Listen to the episode 10 here

  • Richieri: The common name for the highway linking BA city to Ezeiza International Airport.
  • UBA: University of Buenos Aires, founded in 1821 (not the oldest in the country, though, that place is for the University of Córdoba).
    • About University Education in Argentina: it’s PUBLIC, FREE AND OF IRRESTRICTED ACCESS, only High-School diploma and DNI are required to sign up. There’s no payment for tuition, at all, except in post-doctorates.
    • The origin of this system is a revolt in 1918, called “Reforma Universitaria”. It also involves a system of government in which teachers, graduates and students have a say in the administration.
    • It has 320 thousand students, out of which 1 in 7 graduates.

Guests at the Chamuyo:

  • Beatriz Comte, a UBA School of Philosophy graduate.

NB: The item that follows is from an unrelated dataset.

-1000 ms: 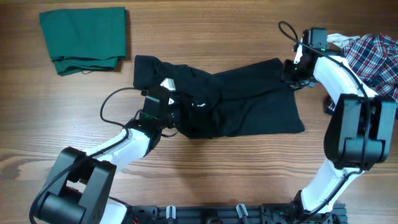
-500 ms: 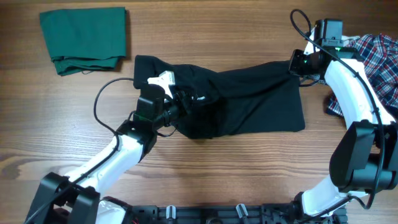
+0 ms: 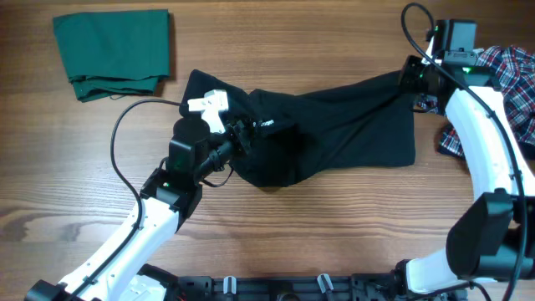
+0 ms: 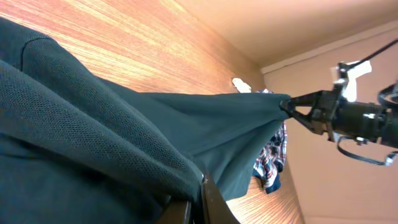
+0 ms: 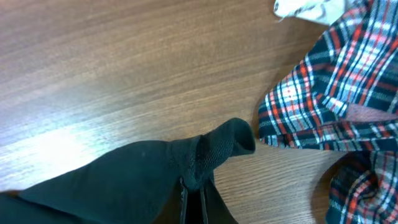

She is in charge of the students exchange programs at the Ortega y Gasset Foundation
  • Claire Meade Skotn, US College Student, who was in Argentina completing a thesis on “Bachilleratos Populares”, an alternative type of High-Scool education for adults, who weren’t able to take Secondary School.
  • Julián Massaldi, UBA geographer, former tour guide, who works for The Working World, an organization that helps financially social-oriented businesses and workers-owned factories.
  • Julieta Galván: UBA and UNC (Universidad Nacional del Comahue) graduate, Portuguese translator and teacher.She speaks of the Chilean system. This year is marked in that country by massive protests by students demanding Free Education. Chilean President Sebastián Piñera responded: “We don’t like State-ran stuff” and “Nothing is Free in life”.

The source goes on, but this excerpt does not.